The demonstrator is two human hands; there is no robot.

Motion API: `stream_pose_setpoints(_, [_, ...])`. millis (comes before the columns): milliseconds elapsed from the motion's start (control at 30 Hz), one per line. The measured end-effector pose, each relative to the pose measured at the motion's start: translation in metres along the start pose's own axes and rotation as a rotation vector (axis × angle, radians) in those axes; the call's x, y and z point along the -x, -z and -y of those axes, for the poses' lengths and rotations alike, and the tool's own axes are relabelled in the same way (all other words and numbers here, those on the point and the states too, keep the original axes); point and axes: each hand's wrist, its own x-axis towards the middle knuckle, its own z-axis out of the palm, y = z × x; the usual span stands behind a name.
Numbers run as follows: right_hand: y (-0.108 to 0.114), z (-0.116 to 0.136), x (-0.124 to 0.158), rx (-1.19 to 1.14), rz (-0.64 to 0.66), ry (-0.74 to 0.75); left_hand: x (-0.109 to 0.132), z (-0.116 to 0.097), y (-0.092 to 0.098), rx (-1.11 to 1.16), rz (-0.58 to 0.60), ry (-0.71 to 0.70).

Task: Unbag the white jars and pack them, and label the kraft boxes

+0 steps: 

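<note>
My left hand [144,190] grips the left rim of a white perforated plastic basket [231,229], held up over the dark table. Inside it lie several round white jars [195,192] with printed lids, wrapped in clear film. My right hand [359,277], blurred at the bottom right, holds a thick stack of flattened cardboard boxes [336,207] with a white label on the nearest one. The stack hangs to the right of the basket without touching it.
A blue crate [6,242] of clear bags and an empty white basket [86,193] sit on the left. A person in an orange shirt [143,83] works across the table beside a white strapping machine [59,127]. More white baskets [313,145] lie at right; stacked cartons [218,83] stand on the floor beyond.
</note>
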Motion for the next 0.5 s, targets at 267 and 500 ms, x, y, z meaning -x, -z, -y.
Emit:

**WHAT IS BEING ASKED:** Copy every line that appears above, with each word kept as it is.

**SOLUTION FOR THIS TASK:**
The demonstrator is two human hands; there is no robot.

Motion API: `stream_pose_setpoints(_, [_, ...])`. millis (comes before the columns): milliseconds elapsed from the motion's start (control at 30 Hz), one per line. The measured end-effector pose, each relative to the pose measured at the motion's start: translation in metres along the start pose's own axes and rotation as a rotation vector (axis × angle, radians) in those axes; the call's x, y and z point along the -x, -z and -y of those axes, for the poses' lengths and rotations alike, and the tool's own axes are relabelled in the same way (all other words and numbers here, those on the point and the states too, keep the original axes); point and axes: each hand's wrist, its own x-axis towards the middle knuckle, its own z-axis out of the palm, y = z × x; the usual span stands behind a name.
Numbers run as follows: right_hand: y (-0.108 to 0.114), z (-0.116 to 0.136), x (-0.124 to 0.158), rx (-1.19 to 1.14), rz (-0.64 to 0.66), ry (-0.74 to 0.75); left_hand: x (-0.109 to 0.132), z (-0.116 to 0.097), y (-0.092 to 0.098), rx (-1.11 to 1.16), rz (-0.58 to 0.60), ry (-0.71 to 0.70).

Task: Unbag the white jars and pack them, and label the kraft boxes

+0 steps: 

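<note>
My left hand [144,190] grips the left rim of a white perforated plastic basket [231,229], held up over the dark table. Inside it lie several round white jars [195,192] with printed lids, wrapped in clear film. My right hand [359,277], blurred at the bottom right, holds a thick stack of flattened cardboard boxes [336,207] with a white label on the nearest one. The stack hangs to the right of the basket without touching it.
A blue crate [6,242] of clear bags and an empty white basket [86,193] sit on the left. A person in an orange shirt [143,83] works across the table beside a white strapping machine [59,127]. More white baskets [313,145] lie at right; stacked cartons [218,83] stand on the floor beyond.
</note>
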Motion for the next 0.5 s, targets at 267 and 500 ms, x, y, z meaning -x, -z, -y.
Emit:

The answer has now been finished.